**Task brief**
Below are some records; copy each line in them that contains "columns".

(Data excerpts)
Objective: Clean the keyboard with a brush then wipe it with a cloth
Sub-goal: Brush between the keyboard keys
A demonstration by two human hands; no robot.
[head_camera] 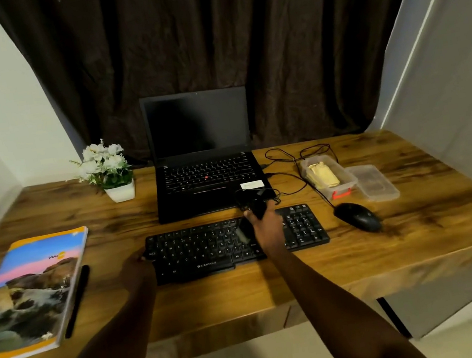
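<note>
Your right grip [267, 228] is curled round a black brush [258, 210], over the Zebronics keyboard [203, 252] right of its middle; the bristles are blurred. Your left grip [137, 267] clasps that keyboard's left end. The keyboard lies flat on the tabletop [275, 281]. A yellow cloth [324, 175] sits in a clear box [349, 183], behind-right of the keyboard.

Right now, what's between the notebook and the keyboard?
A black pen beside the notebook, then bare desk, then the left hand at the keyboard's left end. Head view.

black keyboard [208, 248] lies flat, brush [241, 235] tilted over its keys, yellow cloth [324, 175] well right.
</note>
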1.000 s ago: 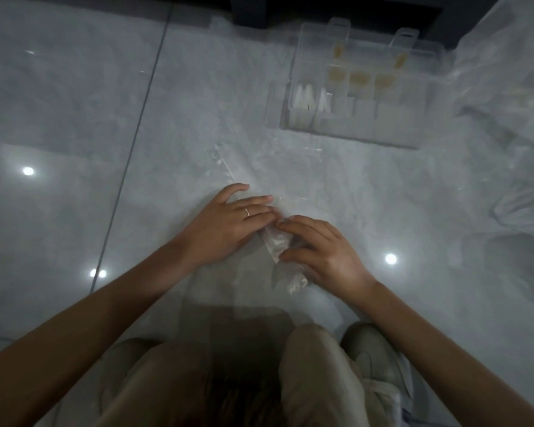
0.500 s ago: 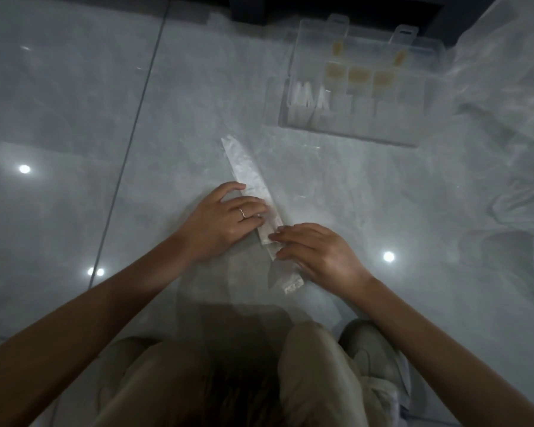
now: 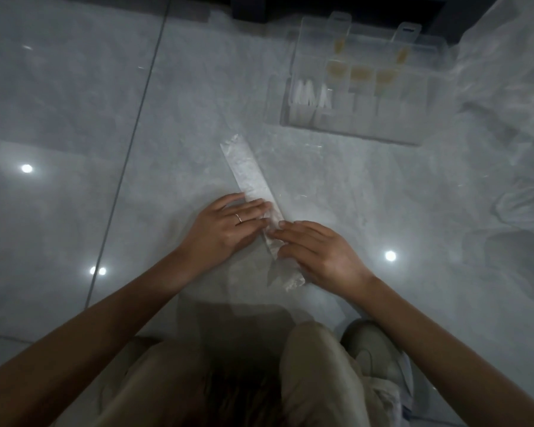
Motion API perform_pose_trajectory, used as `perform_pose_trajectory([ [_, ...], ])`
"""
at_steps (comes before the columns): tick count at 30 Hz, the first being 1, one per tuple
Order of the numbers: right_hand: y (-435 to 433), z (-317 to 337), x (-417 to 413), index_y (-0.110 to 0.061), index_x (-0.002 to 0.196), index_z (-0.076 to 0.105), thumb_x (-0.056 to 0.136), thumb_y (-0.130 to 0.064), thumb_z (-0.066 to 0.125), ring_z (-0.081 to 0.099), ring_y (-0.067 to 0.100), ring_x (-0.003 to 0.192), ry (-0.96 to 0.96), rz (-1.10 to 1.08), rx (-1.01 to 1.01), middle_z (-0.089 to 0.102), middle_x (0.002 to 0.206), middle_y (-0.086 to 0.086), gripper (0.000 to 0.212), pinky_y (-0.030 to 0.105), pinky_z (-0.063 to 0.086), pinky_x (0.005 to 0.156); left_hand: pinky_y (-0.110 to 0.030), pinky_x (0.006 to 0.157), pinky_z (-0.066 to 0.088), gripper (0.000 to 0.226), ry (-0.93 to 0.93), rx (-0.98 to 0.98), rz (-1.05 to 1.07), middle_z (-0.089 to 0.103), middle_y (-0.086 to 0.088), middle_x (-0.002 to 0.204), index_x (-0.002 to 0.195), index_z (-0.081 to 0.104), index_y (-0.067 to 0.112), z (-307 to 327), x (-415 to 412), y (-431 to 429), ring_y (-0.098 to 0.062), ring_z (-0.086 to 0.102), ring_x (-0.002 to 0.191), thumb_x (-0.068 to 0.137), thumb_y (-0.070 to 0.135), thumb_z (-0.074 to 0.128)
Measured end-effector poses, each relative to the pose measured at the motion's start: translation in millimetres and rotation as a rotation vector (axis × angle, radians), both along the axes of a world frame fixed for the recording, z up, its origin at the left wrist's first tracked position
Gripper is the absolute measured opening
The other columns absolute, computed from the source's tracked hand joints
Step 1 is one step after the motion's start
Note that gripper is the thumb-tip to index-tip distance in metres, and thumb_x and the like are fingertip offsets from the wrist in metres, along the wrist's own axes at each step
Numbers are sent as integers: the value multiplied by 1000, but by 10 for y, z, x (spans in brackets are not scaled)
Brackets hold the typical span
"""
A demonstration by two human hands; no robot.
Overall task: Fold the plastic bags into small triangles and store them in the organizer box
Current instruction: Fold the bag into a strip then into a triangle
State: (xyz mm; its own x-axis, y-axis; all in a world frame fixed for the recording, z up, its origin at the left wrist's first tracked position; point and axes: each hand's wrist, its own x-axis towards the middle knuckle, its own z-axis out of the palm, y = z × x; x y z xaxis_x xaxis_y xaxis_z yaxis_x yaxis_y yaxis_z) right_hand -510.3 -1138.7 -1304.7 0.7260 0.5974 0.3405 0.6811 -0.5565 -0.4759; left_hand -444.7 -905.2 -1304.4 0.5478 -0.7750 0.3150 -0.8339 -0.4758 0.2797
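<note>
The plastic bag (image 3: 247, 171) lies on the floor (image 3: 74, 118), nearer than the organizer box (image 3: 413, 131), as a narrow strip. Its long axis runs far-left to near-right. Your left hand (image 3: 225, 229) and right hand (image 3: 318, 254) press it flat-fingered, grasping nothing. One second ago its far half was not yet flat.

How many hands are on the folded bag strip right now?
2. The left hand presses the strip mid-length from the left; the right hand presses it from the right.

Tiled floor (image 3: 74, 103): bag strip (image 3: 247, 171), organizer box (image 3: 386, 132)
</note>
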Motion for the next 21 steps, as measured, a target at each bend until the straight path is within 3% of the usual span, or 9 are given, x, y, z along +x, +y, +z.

**Exercise solution**
at_steps (comes before the columns): tick count at 30 Hz, the first being 1, one per tuple
The other columns absolute, computed from the source's tracked hand joints

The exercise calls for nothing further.